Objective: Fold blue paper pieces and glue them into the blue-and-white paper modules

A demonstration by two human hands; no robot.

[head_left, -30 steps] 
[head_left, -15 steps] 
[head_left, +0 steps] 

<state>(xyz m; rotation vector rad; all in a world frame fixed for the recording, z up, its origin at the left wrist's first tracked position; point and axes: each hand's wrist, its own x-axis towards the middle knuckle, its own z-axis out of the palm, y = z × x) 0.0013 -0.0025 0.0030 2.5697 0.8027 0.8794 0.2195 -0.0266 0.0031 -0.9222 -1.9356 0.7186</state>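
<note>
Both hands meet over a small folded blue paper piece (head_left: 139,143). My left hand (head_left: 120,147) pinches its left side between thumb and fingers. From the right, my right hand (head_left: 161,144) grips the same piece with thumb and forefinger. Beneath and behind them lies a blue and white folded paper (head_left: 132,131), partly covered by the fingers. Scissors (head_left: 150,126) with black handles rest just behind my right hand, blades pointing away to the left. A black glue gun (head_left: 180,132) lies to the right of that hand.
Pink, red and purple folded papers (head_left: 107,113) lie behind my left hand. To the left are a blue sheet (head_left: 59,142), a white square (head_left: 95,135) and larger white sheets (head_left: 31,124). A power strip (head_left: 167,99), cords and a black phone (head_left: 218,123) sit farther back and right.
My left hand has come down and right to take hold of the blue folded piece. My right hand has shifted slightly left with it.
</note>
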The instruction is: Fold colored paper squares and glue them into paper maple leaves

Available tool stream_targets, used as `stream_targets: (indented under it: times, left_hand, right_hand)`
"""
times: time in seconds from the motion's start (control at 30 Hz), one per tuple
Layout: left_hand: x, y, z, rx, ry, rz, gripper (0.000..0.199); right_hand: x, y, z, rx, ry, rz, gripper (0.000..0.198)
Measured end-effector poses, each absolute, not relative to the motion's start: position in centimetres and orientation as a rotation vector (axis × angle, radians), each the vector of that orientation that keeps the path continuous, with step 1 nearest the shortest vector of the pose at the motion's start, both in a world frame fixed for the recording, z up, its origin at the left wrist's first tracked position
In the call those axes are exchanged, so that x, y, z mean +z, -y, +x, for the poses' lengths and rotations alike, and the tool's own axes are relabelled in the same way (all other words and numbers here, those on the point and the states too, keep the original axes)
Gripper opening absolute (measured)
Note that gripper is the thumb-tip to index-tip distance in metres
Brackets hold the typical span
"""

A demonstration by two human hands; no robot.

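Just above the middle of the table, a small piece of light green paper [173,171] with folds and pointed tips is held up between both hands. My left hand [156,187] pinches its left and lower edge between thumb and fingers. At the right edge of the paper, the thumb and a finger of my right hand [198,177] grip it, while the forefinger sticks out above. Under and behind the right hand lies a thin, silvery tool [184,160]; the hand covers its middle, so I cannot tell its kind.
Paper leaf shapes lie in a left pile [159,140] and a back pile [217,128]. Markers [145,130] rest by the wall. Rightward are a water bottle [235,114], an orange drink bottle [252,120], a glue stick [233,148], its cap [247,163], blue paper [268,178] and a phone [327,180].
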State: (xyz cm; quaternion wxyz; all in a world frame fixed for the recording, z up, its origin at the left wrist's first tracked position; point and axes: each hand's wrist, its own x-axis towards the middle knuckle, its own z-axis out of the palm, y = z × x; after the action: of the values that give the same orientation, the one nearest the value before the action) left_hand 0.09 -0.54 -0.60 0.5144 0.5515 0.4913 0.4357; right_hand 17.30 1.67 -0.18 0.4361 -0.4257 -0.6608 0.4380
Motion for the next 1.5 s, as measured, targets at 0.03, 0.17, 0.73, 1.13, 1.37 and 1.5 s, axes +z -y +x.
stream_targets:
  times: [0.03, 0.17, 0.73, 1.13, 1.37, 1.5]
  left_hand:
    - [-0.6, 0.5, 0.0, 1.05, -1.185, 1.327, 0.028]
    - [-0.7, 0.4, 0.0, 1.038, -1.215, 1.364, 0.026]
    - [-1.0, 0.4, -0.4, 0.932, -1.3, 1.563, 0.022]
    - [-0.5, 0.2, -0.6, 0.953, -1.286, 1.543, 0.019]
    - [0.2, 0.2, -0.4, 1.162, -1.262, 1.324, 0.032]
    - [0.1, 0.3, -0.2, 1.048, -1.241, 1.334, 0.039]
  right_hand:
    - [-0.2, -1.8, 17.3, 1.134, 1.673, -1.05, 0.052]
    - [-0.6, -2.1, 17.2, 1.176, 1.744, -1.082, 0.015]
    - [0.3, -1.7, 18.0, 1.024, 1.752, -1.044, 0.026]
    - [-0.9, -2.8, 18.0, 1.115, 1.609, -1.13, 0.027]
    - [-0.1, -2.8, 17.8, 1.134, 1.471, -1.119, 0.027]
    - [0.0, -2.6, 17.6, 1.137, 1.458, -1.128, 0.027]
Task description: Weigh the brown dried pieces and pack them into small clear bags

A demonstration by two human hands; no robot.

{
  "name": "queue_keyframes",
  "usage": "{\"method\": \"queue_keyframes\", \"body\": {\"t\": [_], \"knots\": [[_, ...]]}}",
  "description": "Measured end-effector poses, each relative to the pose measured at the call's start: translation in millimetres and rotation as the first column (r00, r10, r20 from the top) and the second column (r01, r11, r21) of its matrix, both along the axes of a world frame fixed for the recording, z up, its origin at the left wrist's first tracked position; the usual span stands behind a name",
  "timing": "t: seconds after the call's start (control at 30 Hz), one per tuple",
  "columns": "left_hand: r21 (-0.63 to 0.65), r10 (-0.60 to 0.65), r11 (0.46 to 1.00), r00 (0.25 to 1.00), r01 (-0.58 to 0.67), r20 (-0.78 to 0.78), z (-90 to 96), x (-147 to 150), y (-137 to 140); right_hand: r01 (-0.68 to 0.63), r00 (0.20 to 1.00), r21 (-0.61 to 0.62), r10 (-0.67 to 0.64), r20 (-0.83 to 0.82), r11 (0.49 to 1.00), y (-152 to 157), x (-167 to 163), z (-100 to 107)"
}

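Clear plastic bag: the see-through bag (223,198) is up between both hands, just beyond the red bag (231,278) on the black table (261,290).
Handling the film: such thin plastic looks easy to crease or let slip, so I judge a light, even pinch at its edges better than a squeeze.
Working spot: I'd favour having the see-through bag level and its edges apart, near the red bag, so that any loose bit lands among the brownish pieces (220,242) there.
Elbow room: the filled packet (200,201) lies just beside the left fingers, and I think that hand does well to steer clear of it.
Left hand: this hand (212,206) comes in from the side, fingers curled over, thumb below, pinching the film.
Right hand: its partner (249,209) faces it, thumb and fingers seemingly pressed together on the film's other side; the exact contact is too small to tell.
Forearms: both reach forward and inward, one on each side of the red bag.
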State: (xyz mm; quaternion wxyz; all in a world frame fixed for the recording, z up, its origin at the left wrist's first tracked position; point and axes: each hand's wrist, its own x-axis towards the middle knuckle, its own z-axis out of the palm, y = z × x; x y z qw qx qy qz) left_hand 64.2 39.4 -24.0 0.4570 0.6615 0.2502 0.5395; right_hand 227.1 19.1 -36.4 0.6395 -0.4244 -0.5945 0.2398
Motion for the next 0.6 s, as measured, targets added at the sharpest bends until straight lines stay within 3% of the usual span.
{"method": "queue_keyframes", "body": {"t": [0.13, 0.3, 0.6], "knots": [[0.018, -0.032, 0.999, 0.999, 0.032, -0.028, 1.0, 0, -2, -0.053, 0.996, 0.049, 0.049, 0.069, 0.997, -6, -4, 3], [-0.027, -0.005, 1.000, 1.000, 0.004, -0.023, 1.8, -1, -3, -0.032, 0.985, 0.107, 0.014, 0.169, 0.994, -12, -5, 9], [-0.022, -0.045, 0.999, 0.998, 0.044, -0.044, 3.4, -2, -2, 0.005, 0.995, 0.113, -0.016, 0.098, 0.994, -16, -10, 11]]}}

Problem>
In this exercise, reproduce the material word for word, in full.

Solved problem>
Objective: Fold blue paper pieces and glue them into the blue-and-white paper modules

A demonstration by two human hands; no robot.

[head_left, -30 steps] 
[head_left, -15 steps] 
[head_left, +0 steps] 

<state>(xyz m; rotation vector rad; all in a world frame fixed for the recording, z up, its origin at the left wrist's first tracked position; point and axes: each hand's wrist, its own x-axis towards the middle knuckle, its own z-axis out of the palm, y = z × x) 0.0013 -0.0025 0.0030 2.5697 0.8027 0.8794 0.2195 -0.0266 0.0031 -0.9222 -1.9356 0.7186</state>
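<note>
Both hands meet over a small folded blue paper piece (head_left: 139,143). My left hand (head_left: 120,147) pinches its left side between thumb and fingers. From the right, my right hand (head_left: 161,144) grips the same piece with thumb and forefinger. Beneath and behind them lies a blue and white folded paper (head_left: 132,131), partly covered by the fingers. Scissors (head_left: 150,126) with black handles rest just behind my right hand, blades pointing away to the left. A black glue gun (head_left: 180,132) lies to the right of that hand.
Pink, red and purple folded papers (head_left: 107,113) lie behind my left hand. To the left are a blue sheet (head_left: 59,142), a white square (head_left: 95,135) and larger white sheets (head_left: 31,124). A power strip (head_left: 167,99), cords and a black phone (head_left: 218,123) sit farther back and right.
My left hand has come down and right to take hold of the blue folded piece. My right hand has shifted slightly left with it.
</note>
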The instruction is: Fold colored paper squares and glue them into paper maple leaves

Available tool stream_targets, used as `stream_targets: (indented under it: times, left_hand, right_hand)`
"""
times: time in seconds from the motion's start (control at 30 Hz), one per tuple
Layout: left_hand: x, y, z, rx, ry, rz, gripper (0.000..0.199); right_hand: x, y, z, rx, ry, rz, gripper (0.000..0.198)
Measured end-effector poses, each absolute, not relative to the motion's start: position in centimetres and orientation as a rotation vector (axis × angle, radians), each the vector of that orientation that keeps the path continuous, with step 1 nearest the shortest vector of the pose at the motion's start, both in a world frame fixed for the recording, z up, its origin at the left wrist's first tracked position
In the call those axes are exchanged, so that x, y, z mean +z, -y, +x, for the poses' lengths and rotations alike, and the tool's own axes are relabelled in the same way (all other words and numbers here, those on the point and the states too, keep the original axes)
Gripper opening absolute (measured)
Note that gripper is the thumb-tip to index-tip distance in metres
Brackets hold the typical span
"""

A demonstration by two human hands; no robot.

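Just above the middle of the table, a small piece of light green paper [173,171] with folds and pointed tips is held up between both hands. My left hand [156,187] pinches its left and lower edge between thumb and fingers. At the right edge of the paper, the thumb and a finger of my right hand [198,177] grip it, while the forefinger sticks out above. Under and behind the right hand lies a thin, silvery tool [184,160]; the hand covers its middle, so I cannot tell its kind.
Paper leaf shapes lie in a left pile [159,140] and a back pile [217,128]. Markers [145,130] rest by the wall. Rightward are a water bottle [235,114], an orange drink bottle [252,120], a glue stick [233,148], its cap [247,163], blue paper [268,178] and a phone [327,180].
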State: (xyz cm; quaternion wxyz; all in a world frame fixed for the recording, z up, its origin at the left wrist's first tracked position; point and axes: each hand's wrist, its own x-axis towards the middle knuckle, its own z-axis out of the palm, y = z × x; after the action: of the values that give the same orientation, the one nearest the value before the action) left_hand 0.09 -0.54 -0.60 0.5144 0.5515 0.4913 0.4357; right_hand 17.30 1.67 -0.18 0.4361 -0.4257 -0.6608 0.4380
Motion for the next 1.5 s, as measured, targets at 0.03, 0.17, 0.73, 1.13, 1.37 and 1.5 s, axes +z -y +x.
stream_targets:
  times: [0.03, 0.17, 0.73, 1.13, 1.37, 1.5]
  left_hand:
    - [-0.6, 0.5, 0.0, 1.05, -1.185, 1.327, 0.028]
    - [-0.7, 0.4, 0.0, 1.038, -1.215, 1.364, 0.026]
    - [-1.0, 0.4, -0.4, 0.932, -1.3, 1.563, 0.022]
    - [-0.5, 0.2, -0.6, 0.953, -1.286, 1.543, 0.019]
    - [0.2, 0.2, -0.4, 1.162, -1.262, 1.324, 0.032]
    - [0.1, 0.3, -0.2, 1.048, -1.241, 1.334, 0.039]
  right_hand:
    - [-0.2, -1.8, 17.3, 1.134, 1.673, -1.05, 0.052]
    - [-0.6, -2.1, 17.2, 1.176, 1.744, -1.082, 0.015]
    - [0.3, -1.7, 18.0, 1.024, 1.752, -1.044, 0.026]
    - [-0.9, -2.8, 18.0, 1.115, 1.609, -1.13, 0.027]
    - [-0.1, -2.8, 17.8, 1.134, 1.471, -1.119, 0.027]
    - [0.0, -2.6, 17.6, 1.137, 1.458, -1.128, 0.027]
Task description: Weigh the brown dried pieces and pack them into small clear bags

A demonstration by two human hands; no robot.

{
  "name": "queue_keyframes",
  "usage": "{\"method\": \"queue_keyframes\", \"body\": {\"t\": [_], \"knots\": [[_, ...]]}}",
  "description": "Measured end-effector poses, each relative to the pose measured at the call's start: translation in millimetres and rotation as the first column (r00, r10, r20 from the top) and the second column (r01, r11, r21) of its matrix, both along the axes of a world frame fixed for the recording, z up, its origin at the left wrist's first tracked position; the usual span stands behind a name",
  "timing": "t: seconds after the call's start (control at 30 Hz), one per tuple",
  "columns": "left_hand: r21 (-0.63 to 0.65), r10 (-0.60 to 0.65), r11 (0.46 to 1.00), r00 (0.25 to 1.00), r01 (-0.58 to 0.67), r20 (-0.78 to 0.78), z (-90 to 96), x (-147 to 150), y (-137 to 140); right_hand: r01 (-0.68 to 0.63), r00 (0.20 to 1.00), r21 (-0.61 to 0.62), r10 (-0.67 to 0.64), r20 (-0.83 to 0.82), r11 (0.49 to 1.00), y (-152 to 157), x (-167 to 163), z (-100 to 107)"
}

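Clear plastic bag: the see-through bag (223,198) is up between both hands, just beyond the red bag (231,278) on the black table (261,290).
Handling the film: such thin plastic looks easy to crease or let slip, so I judge a light, even pinch at its edges better than a squeeze.
Working spot: I'd favour having the see-through bag level and its edges apart, near the red bag, so that any loose bit lands among the brownish pieces (220,242) there.
Elbow room: the filled packet (200,201) lies just beside the left fingers, and I think that hand does well to steer clear of it.
Left hand: this hand (212,206) comes in from the side, fingers curled over, thumb below, pinching the film.
Right hand: its partner (249,209) faces it, thumb and fingers seemingly pressed together on the film's other side; the exact contact is too small to tell.
Forearms: both reach forward and inward, one on each side of the red bag.
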State: (xyz mm; quaternion wxyz; all in a world frame fixed for the recording, z up, its origin at the left wrist's first tracked position; point and axes: each hand's wrist, its own x-axis towards the middle knuckle, its own z-axis out of the palm, y = z × x; x y z qw qx qy qz) left_hand 64.2 39.4 -24.0 0.4570 0.6615 0.2502 0.5395; right_hand 227.1 19.1 -36.4 0.6395 -0.4244 -0.5945 0.2398
Motion for the next 0.6 s, as measured, targets added at the sharpest bends until straight lines stay within 3% of the usual span.
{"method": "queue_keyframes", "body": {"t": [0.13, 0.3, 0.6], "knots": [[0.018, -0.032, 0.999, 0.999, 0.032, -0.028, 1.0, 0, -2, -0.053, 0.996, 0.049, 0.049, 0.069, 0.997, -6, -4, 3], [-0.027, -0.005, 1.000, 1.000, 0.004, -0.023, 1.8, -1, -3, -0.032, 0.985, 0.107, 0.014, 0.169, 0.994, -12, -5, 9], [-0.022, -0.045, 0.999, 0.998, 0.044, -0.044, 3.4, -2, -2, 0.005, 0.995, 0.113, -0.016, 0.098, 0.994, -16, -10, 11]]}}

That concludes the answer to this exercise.